Maybe this is the same guy on holiday ?

https://thethaiger.com/news/national/fat-farang-strips-naked-and-poops-in-bangkok-shrine-video

[–] [email protected] 17 points 1 day ago (1 children)

Ngl I’ve been walking to work one time and thought I needed to fart and followed through with liquid shit down my legs. Now I was always late cause it was a shit job, so I just rang and told them the truth and that I was going for a shower. When I got to work every fucker was cheering about me shitting myself.

I’ve had two other occasions where I’ve gone from normal to a sweaty, nauseous mess with an incredible urge to poop. One time did it in some grass after getting off the tram for an unscheduled stop and once in a train bathroom where I thought i would be found passed out covered in shit 👀 💩

[–] [email protected] 2 points 6 hours ago (1 children)

Have you considered your diet, my good man?

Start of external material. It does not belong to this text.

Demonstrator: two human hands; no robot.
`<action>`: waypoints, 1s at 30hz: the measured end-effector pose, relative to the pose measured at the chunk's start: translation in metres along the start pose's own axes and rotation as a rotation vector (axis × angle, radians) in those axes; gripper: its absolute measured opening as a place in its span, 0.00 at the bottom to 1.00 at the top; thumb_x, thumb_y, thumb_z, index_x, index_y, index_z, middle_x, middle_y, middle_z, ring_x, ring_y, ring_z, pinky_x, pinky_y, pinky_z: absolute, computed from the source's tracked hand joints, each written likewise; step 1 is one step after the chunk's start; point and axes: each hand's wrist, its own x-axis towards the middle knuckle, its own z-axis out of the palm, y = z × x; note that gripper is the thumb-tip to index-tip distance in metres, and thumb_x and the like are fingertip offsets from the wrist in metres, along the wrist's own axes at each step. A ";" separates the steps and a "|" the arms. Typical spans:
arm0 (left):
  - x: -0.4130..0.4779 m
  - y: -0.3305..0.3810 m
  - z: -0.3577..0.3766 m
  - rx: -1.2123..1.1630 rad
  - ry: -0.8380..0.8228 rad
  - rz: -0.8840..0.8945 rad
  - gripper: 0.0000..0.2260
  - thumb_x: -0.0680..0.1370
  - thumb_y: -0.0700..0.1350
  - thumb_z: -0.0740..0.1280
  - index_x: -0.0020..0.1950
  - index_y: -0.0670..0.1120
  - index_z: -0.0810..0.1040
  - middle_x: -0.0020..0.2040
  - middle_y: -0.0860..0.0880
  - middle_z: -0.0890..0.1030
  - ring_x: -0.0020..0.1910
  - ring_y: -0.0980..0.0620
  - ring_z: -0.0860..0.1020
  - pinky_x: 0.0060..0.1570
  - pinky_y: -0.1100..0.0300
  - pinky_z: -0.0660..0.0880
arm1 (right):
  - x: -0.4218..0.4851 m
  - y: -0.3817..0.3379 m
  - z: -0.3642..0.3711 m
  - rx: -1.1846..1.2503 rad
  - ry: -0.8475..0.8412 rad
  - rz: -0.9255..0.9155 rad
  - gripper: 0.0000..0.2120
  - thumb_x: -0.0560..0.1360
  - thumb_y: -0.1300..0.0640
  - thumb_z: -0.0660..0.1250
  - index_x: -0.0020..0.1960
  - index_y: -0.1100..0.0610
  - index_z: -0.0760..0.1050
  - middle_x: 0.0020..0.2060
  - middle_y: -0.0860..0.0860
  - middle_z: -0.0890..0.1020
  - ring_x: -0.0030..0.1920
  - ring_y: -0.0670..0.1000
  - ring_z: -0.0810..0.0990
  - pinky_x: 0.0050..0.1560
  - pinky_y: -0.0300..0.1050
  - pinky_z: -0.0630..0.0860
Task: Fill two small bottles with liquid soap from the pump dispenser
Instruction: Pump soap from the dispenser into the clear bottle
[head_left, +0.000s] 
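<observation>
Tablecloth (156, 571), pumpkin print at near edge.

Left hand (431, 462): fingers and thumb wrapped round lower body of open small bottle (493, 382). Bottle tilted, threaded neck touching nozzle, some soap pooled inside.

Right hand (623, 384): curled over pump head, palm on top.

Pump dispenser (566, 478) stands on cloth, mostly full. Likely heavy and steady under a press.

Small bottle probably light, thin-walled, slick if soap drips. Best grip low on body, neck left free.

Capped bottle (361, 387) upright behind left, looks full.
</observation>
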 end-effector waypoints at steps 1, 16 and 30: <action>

[–] [email protected] 1 points 6 hours ago

Tell me more?

Diet is pretty poor. I rarely eat a lot.

[–] [email protected] 29 points 1 day ago (1 children)

infront

Well we know he's not got a suit job.

[–] [email protected] 23 points 1 day ago (1 children)

Wrong. He's clearly an average CEO

[–] [email protected] 21 points 1 day ago (1 children)

No, a CEO would've made sure a boat was passing umder the bridge

[–] [email protected] 7 points 1 day ago

Bird instincts

[–] [email protected] 9 points 1 day ago (1 children)

As usual, real comedy is in the comment section.